▸ Records supplied

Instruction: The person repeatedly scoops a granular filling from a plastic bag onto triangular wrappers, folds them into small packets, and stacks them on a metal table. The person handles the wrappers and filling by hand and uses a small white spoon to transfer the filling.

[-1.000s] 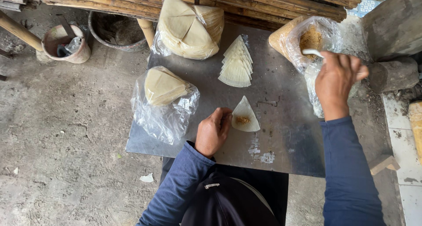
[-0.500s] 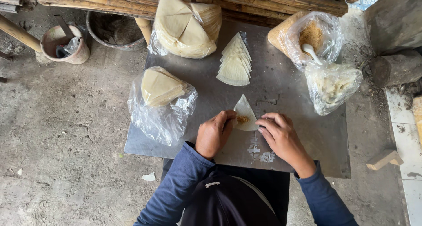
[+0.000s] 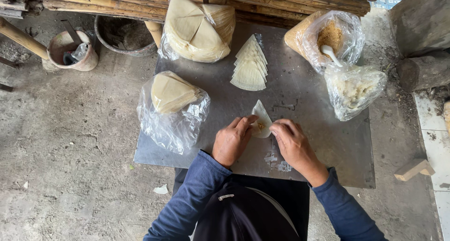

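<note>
— Now, what is laid out, from the biggest thing down?

— A grey sheet-metal work surface [image 3: 328, 147] is seen over the dirt floor. At its far edge a large clear bag of pale wedge-shaped wrapper stacks [image 3: 197, 27] is set, with a smaller clear bag of the same pale wrappers [image 3: 173, 102] near the left edge. On the right, a clear bag of whitish crumbly filling [image 3: 354, 88] is placed just in front of a clear bag of brown granular filling [image 3: 330, 34], in which a white spoon [image 3: 330, 53] is stuck. A fanned pile of loose pale wrappers [image 3: 249, 67] is spread near the middle.

— And the hands?

— A single pale thin wrapper with a dab of brown filling [image 3: 260, 121] is pinched from both sides, just before the person. It is gripped by the left hand [image 3: 233, 140] at its left edge and by the right hand [image 3: 293, 145] at its right edge; the fingertips are brought close together, closed on the wrapper.
</note>
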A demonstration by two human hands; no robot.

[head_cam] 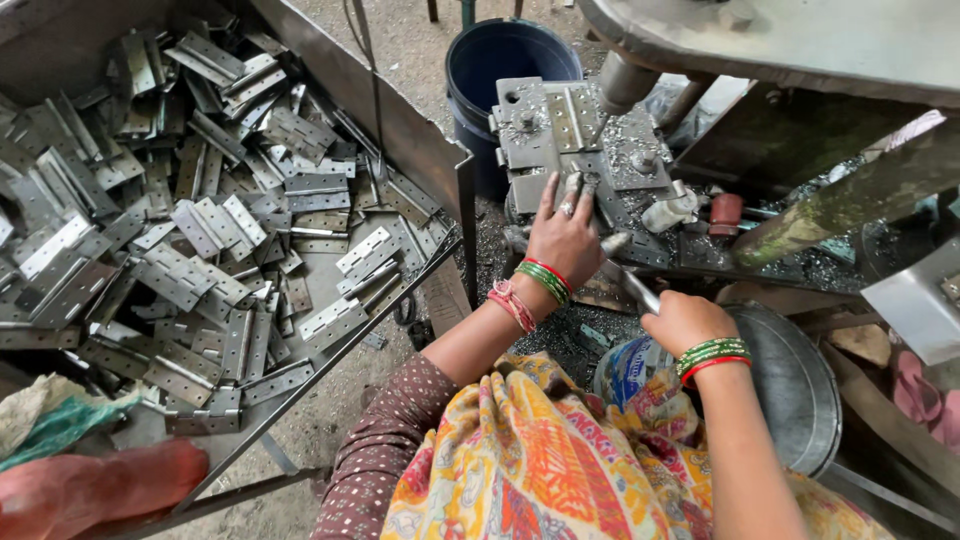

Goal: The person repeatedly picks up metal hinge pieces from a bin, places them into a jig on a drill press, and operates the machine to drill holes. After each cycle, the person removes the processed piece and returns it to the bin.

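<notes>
My left hand (563, 232) rests with spread fingers on the steel jig block (530, 140) of a drilling machine, just below a metal hinge (573, 118) clamped under the drill spindle (622, 82). Green and red bangles circle that wrist. My right hand (685, 320) is closed around a thin metal lever (632, 284) that runs up toward the jig. Metal shavings cover the machine bed around both hands.
A large steel tray (420, 135) on the left holds several loose grey hinges (210, 230). A dark blue bucket (505, 55) stands behind the jig. A round metal basin (795, 385) sits at the right, beside a slanted beam (850, 195).
</notes>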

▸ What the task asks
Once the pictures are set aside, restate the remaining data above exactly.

▸ Solution
Instruction: The person repeatedly scoops a granular filling from a plastic bag onto triangular wrappers, folds them into small packets, and stacks them on a metal table. The person handles the wrappers and filling by hand and uses a small white spoon to transfer the filling.

[-1.000s] 
[-0.500s] 
[+0.000s] 

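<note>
— Now, what is laid out, from the biggest thing down?

— A grey sheet-metal work surface [image 3: 328, 147] is seen over the dirt floor. At its far edge a large clear bag of pale wedge-shaped wrapper stacks [image 3: 197, 27] is set, with a smaller clear bag of the same pale wrappers [image 3: 173, 102] near the left edge. On the right, a clear bag of whitish crumbly filling [image 3: 354, 88] is placed just in front of a clear bag of brown granular filling [image 3: 330, 34], in which a white spoon [image 3: 330, 53] is stuck. A fanned pile of loose pale wrappers [image 3: 249, 67] is spread near the middle.

— And the hands?

— A single pale thin wrapper with a dab of brown filling [image 3: 260, 121] is pinched from both sides, just before the person. It is gripped by the left hand [image 3: 233, 140] at its left edge and by the right hand [image 3: 293, 145] at its right edge; the fingertips are brought close together, closed on the wrapper.
</note>
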A demonstration by two human hands; no robot.

[head_cam] 

Goal: The person repeatedly picks up metal hinge pieces from a bin, places them into a jig on a drill press, and operates the machine to drill holes. After each cycle, the person removes the processed piece and returns it to the bin.

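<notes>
My left hand (563, 232) rests with spread fingers on the steel jig block (530, 140) of a drilling machine, just below a metal hinge (573, 118) clamped under the drill spindle (622, 82). Green and red bangles circle that wrist. My right hand (685, 320) is closed around a thin metal lever (632, 284) that runs up toward the jig. Metal shavings cover the machine bed around both hands.
A large steel tray (420, 135) on the left holds several loose grey hinges (210, 230). A dark blue bucket (505, 55) stands behind the jig. A round metal basin (795, 385) sits at the right, beside a slanted beam (850, 195).
</notes>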

The answer requires no further additions.